Every line of the entries below from the one containing "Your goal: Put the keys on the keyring" to the one containing "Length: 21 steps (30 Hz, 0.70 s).", both ends included, must be written out exactly. No other line belongs in the answer.

[Stored dataset items]
☆ ☆ ☆

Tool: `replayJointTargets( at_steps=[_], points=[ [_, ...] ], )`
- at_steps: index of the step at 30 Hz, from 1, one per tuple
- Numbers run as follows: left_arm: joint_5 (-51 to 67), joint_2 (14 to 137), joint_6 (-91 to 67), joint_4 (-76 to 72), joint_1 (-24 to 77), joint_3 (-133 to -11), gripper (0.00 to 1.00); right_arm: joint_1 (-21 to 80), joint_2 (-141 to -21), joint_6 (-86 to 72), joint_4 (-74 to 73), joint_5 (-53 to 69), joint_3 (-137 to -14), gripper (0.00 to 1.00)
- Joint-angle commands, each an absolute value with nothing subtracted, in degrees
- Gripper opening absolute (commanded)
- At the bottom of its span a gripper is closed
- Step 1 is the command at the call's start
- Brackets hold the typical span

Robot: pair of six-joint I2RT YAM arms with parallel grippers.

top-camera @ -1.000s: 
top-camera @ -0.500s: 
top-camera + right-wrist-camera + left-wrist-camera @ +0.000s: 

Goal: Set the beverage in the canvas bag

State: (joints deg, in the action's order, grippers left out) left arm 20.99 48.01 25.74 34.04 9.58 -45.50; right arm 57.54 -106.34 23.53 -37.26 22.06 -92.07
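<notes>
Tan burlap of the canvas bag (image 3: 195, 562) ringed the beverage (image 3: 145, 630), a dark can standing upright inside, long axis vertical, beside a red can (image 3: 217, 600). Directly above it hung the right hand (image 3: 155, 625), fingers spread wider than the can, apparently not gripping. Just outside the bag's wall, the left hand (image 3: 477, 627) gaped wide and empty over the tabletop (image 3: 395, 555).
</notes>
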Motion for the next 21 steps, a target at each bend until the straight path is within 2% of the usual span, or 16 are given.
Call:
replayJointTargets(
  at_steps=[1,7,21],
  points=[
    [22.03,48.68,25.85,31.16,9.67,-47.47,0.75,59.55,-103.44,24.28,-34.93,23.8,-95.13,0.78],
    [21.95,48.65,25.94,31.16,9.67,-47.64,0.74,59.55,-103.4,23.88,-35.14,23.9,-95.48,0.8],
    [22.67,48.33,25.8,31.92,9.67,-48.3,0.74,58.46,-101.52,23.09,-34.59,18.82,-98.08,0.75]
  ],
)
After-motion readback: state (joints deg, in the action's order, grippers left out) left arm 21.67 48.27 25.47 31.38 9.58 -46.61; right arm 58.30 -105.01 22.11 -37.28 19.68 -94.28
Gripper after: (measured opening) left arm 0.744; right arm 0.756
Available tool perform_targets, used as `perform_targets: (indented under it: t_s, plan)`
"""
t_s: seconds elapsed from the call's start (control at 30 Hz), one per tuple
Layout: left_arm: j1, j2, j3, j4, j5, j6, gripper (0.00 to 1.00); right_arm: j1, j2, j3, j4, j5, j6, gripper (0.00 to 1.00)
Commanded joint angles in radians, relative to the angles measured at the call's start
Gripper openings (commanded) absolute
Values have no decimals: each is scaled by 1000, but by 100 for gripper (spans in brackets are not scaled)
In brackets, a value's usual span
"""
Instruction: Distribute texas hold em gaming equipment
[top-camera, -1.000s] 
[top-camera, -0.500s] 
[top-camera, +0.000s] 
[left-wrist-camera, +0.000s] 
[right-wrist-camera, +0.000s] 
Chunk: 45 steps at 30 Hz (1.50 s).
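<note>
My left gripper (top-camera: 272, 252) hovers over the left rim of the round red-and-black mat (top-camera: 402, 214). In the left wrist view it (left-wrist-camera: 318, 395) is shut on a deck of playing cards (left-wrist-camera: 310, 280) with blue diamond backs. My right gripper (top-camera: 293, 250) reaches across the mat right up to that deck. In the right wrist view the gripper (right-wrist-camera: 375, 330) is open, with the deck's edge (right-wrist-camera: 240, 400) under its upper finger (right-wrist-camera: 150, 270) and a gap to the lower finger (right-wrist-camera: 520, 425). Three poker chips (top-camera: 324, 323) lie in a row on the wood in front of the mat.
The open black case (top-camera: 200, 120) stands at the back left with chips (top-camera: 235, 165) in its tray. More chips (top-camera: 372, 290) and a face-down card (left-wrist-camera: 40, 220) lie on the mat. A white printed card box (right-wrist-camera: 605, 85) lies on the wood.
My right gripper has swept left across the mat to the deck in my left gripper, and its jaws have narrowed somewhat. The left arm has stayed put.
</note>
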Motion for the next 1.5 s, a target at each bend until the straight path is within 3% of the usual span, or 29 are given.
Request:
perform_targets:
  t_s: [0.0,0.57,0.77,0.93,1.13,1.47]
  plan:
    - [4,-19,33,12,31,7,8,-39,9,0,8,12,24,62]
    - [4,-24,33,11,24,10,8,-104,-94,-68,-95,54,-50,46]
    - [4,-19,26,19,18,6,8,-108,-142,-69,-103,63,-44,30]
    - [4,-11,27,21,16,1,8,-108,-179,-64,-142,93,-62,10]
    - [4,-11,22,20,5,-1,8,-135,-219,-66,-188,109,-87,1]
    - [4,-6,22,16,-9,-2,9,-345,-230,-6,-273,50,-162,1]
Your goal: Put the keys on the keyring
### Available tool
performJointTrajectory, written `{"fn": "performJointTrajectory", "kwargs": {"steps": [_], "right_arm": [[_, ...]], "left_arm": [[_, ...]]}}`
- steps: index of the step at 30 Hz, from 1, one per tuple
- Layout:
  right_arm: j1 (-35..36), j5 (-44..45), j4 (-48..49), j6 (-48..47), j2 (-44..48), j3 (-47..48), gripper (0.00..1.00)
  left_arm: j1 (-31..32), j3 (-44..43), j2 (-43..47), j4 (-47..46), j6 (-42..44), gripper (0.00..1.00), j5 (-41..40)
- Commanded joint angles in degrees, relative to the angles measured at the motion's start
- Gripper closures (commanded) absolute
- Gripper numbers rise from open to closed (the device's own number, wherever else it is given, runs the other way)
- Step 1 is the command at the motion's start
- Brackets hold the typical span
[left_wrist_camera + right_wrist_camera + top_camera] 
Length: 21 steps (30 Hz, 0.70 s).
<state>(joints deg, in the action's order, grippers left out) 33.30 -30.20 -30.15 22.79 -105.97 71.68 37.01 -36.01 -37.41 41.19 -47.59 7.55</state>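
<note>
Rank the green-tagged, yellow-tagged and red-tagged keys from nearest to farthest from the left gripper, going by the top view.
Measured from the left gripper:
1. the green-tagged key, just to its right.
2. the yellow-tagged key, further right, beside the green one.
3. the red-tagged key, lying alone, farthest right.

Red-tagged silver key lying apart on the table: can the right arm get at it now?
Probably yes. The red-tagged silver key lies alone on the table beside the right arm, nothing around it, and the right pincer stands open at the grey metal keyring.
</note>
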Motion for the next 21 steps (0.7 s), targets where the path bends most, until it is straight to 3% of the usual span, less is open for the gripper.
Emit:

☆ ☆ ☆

▶ _Answer_:
Your goal: Put the keys on the keyring
### Available tool
performJointTrajectory, written `{"fn": "performJointTrajectory", "kwargs": {"steps": [_], "right_arm": [[_, ...]], "left_arm": [[_, ...]]}}`
- steps: index of the step at 30 Hz, from 1, one per tuple
- Layout:
  right_arm: j1 (-35..36), j5 (-44..45), j4 (-48..49), j6 (-48..47), j2 (-44..48), j3 (-47..48), gripper (0.00..1.00)
  left_arm: j1 (-31..32), j3 (-44..43), j2 (-43..47), j4 (-47..46), j6 (-42..44), gripper (0.00..1.00), j5 (-41..40)
- Commanded joint angles in degrees, relative to the angles measured at the motion's start
- Gripper closures (commanded) absolute
- Gripper numbers rise from open to closed (the device's own number, wherever else it is given, runs the other way)
- Step 1 is the command at the motion's start
- Brackets hold the typical span
[left_wrist_camera + right_wrist_camera + top_camera] 
Length: 21 steps (30 Hz, 0.70 s).

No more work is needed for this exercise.